- [What is required]:
Using the data below, return the stretch from the line that contains "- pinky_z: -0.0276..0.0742" through the line that contains "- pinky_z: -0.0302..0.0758", both included, exactly as it stands and nothing beyond it.

╔══

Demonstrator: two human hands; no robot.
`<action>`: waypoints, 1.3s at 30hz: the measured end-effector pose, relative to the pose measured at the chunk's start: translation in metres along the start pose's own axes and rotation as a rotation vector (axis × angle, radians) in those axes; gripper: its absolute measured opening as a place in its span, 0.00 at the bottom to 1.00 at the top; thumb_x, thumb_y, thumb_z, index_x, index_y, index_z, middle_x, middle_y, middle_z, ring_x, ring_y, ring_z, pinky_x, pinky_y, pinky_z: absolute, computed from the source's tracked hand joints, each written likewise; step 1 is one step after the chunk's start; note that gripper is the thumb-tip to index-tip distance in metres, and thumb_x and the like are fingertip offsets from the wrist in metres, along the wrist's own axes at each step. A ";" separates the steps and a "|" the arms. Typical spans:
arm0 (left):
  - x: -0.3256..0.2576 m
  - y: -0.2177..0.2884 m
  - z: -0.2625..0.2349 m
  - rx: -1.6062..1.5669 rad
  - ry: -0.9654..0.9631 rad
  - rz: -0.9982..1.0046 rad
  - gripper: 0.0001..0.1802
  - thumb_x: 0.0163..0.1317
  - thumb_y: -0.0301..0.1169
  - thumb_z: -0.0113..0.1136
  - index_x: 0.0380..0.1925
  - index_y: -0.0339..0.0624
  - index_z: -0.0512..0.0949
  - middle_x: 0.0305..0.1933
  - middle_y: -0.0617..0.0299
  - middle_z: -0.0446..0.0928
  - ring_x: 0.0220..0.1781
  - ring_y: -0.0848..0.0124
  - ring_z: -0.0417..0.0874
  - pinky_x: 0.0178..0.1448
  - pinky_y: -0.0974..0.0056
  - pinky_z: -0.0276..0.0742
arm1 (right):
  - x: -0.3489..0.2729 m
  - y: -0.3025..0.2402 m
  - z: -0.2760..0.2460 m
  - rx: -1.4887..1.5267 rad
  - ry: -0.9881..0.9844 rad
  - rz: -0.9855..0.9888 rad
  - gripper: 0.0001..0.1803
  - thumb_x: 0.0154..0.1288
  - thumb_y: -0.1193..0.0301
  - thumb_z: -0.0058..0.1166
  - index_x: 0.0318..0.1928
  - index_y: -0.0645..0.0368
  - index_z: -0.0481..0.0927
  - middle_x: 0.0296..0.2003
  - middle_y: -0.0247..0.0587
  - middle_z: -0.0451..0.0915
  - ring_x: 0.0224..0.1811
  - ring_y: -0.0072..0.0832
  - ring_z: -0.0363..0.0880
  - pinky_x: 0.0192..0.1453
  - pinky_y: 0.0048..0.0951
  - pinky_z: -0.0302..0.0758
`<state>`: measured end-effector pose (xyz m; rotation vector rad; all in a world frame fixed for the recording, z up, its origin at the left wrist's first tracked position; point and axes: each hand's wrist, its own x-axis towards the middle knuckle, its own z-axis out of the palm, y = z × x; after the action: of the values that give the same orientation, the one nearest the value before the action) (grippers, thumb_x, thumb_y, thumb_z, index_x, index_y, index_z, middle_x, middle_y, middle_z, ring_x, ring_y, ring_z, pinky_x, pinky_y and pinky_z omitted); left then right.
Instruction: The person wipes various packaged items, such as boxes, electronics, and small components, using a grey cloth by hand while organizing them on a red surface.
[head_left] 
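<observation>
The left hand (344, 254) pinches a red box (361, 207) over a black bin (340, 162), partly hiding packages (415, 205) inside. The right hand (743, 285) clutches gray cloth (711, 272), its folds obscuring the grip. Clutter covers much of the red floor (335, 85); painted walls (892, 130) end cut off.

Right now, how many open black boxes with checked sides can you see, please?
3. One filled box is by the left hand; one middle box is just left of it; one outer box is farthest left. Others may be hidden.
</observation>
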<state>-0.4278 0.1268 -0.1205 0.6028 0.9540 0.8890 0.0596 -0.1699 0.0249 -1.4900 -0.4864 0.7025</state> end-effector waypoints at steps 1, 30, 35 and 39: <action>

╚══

- [Problem solution]:
  - pinky_z: -0.0276..0.0742
arm1 (right):
  - x: -0.3489..0.2729 m
  - y: -0.3025..0.2402 m
  - z: -0.2760..0.2460 m
  - rx: -1.4887..1.5267 rad
  - ry: -0.9881..0.9844 rad
  - rz: -0.9855..0.9888 rad
  - gripper: 0.0001..0.1803
  - thumb_x: 0.0154..0.1288
  - thumb_y: -0.1193..0.0301
  - thumb_z: -0.0058..0.1166
  - index_x: 0.0318..0.1928
  - index_y: -0.0645..0.0368
  - index_z: -0.0481..0.0927
  - middle_x: 0.0296..0.2003
  - middle_y: -0.0247..0.0587
  - middle_z: -0.0451..0.0915
  - ring_x: 0.0224..0.1811
  - ring_y: -0.0072..0.0832
  - ring_z: -0.0363..0.0880
  - pinky_x: 0.0192..0.1453
  - pinky_y: 0.0048..0.0951
  - pinky_z: -0.0302..0.0758

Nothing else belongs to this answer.